| What the task requires |
In the listing below, find each line that holds "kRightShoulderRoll" and list it.

| Data listing |
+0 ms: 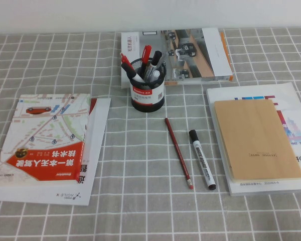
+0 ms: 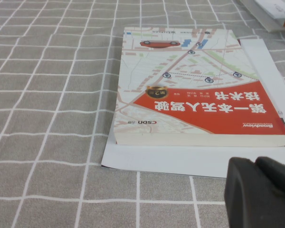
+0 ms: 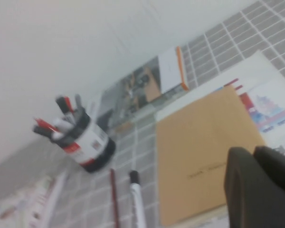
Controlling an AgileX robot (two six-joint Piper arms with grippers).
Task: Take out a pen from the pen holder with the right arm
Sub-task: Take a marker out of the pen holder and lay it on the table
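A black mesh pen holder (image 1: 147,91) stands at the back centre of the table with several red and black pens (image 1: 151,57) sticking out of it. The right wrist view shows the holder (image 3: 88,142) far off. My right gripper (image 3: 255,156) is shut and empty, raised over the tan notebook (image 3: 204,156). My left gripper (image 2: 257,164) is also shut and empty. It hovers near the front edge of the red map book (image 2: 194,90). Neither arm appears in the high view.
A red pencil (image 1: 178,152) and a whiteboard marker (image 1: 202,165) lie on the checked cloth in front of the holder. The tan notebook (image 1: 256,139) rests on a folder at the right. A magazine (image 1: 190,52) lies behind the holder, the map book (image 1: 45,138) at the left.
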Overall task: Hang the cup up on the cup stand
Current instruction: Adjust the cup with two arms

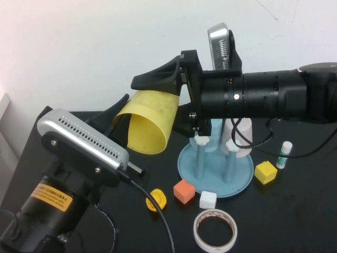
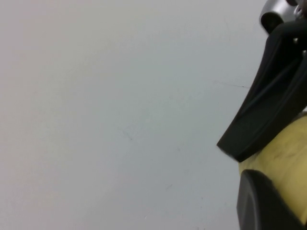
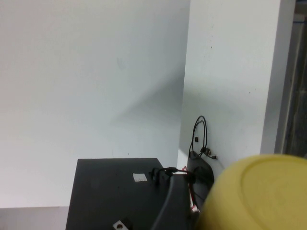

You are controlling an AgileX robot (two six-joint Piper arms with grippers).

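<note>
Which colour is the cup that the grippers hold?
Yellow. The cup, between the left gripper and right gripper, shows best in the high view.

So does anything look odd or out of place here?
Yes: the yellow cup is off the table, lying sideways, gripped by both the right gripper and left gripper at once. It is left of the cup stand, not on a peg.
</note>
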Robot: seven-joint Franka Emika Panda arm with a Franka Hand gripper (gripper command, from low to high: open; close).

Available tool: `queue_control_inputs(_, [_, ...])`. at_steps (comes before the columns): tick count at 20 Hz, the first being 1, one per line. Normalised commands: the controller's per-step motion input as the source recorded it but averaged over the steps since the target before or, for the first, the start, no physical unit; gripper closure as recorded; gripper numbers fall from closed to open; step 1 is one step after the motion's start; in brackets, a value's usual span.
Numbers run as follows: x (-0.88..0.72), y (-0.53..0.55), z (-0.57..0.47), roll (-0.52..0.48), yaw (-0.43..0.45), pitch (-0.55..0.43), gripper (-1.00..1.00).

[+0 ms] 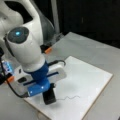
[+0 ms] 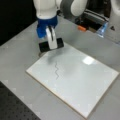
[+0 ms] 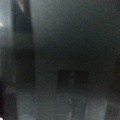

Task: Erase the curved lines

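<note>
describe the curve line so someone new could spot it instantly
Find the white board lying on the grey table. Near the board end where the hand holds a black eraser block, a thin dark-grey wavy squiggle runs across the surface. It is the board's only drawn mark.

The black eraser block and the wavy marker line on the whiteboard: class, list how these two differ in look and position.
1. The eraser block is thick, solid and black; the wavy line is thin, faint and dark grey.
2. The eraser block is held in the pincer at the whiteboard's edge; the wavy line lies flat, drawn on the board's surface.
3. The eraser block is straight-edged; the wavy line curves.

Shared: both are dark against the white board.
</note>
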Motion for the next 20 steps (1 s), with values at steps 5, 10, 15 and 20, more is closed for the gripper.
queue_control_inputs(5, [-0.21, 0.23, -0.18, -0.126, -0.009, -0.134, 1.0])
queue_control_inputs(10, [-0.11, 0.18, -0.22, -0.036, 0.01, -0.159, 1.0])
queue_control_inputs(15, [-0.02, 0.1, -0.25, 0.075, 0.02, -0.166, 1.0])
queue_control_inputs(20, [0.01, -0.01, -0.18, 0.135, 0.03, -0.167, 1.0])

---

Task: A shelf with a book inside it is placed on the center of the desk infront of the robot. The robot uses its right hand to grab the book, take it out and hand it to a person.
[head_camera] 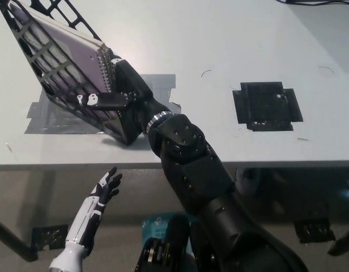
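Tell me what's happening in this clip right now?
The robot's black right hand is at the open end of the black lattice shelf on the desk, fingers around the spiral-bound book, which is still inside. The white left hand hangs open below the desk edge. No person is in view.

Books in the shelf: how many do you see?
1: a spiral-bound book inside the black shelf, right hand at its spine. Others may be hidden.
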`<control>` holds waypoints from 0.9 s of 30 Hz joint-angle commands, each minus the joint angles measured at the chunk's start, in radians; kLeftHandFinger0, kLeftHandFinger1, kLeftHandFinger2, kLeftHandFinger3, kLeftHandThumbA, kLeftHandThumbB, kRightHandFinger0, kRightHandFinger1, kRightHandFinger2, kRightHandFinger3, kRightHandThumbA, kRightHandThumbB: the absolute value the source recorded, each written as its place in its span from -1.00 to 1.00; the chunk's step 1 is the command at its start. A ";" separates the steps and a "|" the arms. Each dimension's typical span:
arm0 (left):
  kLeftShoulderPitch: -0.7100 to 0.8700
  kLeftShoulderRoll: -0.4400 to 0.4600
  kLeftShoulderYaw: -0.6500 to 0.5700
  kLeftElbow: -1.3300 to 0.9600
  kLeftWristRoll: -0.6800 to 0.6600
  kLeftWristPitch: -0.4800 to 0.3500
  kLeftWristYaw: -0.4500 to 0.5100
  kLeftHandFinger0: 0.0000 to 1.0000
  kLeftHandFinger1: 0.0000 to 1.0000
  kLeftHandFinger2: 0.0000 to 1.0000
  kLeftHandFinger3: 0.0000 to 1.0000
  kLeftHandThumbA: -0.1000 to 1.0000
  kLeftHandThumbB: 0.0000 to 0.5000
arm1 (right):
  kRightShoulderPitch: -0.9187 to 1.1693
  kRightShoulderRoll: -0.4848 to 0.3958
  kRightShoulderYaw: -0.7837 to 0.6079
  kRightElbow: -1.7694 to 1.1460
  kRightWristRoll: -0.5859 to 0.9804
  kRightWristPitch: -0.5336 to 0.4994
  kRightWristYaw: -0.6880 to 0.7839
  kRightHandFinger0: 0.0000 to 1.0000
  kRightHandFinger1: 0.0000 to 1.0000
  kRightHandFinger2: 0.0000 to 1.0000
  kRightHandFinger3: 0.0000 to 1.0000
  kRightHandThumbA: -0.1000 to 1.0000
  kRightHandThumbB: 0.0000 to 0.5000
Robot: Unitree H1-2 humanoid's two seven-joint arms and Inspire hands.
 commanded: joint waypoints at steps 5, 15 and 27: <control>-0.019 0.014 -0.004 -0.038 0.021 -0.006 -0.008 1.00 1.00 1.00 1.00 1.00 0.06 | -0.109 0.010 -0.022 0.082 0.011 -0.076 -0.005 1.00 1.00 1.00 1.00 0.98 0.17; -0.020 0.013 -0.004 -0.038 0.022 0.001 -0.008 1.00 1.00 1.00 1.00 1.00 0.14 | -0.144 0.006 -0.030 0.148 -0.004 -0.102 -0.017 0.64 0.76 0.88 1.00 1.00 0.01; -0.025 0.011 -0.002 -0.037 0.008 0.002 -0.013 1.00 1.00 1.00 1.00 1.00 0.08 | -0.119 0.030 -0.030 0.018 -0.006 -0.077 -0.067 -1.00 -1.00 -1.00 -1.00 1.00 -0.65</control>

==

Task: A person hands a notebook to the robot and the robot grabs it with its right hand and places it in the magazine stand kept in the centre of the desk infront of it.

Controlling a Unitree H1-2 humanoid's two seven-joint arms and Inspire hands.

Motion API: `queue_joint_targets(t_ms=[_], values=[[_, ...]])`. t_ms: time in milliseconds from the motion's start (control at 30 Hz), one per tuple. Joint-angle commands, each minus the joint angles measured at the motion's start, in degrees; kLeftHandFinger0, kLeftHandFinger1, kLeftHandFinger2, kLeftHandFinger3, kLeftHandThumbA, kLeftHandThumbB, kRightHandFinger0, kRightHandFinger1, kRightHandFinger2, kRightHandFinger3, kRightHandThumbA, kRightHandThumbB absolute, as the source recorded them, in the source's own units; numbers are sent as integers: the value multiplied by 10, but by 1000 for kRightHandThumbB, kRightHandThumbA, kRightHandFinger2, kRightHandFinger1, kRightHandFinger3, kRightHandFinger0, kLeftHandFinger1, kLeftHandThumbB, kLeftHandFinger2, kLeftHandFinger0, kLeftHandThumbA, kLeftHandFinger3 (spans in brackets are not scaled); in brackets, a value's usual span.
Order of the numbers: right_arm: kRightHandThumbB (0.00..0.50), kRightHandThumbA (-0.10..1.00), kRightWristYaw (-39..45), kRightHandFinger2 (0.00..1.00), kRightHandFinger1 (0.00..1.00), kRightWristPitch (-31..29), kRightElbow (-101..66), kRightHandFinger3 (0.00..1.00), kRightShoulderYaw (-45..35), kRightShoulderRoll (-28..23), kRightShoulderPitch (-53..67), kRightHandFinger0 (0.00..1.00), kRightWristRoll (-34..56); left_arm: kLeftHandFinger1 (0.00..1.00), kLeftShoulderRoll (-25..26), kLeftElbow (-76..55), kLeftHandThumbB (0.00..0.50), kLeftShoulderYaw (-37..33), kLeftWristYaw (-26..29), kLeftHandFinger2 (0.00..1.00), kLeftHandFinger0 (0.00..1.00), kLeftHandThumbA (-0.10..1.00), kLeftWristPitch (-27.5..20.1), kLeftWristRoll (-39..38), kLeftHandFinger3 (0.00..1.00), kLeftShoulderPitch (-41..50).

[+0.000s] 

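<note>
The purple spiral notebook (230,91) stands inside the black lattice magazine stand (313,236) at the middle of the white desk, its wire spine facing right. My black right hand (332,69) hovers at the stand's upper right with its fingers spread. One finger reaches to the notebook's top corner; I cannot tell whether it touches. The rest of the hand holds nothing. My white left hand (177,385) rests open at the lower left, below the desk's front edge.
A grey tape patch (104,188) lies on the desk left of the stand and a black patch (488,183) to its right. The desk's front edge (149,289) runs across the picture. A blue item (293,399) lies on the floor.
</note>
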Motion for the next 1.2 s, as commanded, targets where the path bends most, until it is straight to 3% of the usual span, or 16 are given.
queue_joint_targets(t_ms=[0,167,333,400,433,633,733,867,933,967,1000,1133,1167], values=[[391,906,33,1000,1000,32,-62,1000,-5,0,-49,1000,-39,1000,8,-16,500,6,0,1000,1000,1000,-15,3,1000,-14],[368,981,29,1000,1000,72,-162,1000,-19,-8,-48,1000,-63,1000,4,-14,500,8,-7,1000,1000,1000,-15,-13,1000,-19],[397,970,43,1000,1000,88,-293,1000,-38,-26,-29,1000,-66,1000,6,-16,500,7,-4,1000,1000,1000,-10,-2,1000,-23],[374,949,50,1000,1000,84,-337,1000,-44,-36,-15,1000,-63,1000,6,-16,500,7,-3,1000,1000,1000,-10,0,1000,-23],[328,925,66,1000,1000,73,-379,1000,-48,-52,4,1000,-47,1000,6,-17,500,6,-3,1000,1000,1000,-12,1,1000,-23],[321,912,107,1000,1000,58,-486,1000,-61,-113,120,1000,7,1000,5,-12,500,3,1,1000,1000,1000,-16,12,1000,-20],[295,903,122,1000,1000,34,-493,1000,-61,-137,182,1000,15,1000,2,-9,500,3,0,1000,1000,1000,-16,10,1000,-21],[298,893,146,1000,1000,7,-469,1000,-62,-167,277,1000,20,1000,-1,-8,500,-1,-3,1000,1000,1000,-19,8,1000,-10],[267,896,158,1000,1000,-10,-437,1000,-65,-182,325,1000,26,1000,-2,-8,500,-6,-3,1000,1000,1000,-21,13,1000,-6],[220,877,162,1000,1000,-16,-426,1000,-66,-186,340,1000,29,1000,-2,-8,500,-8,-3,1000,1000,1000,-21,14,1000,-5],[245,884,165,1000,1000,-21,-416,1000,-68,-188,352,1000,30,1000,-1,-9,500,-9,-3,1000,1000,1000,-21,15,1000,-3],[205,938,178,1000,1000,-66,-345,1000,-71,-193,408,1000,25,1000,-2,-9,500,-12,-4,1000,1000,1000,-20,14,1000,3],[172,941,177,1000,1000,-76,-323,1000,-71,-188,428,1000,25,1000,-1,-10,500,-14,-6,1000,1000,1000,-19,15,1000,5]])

| Solution to the problem |
  kRightShoulderRoll: -0.4848 to 0.3958
Order of the numbers: right_arm: kRightHandThumbB (0.00..0.50), kRightHandThumbA (-0.10..1.00), kRightWristYaw (-39..45), kRightHandFinger2 (0.00..1.00), kRightHandFinger1 (0.00..1.00), kRightWristPitch (-31..29), kRightElbow (-101..66), kRightHandFinger3 (0.00..1.00), kRightShoulderYaw (-45..35), kRightShoulderRoll (-28..23), kRightShoulderPitch (-53..67), kRightHandFinger0 (0.00..1.00), kRightWristRoll (-34..56); left_arm: kLeftHandFinger1 (0.00..1.00), kLeftShoulderRoll (-25..26), kLeftElbow (-76..55), kLeftHandThumbB (0.00..0.50), kLeftShoulderYaw (-37..33), kLeftWristYaw (-26..29), kLeftHandFinger2 (0.00..1.00), kLeftHandFinger0 (0.00..1.00), kLeftHandThumbA (-0.10..1.00), kLeftWristPitch (-27.5..20.1), kLeftWristRoll (-39..38), kLeftHandFinger3 (0.00..1.00), kLeftShoulderPitch (-41..50).

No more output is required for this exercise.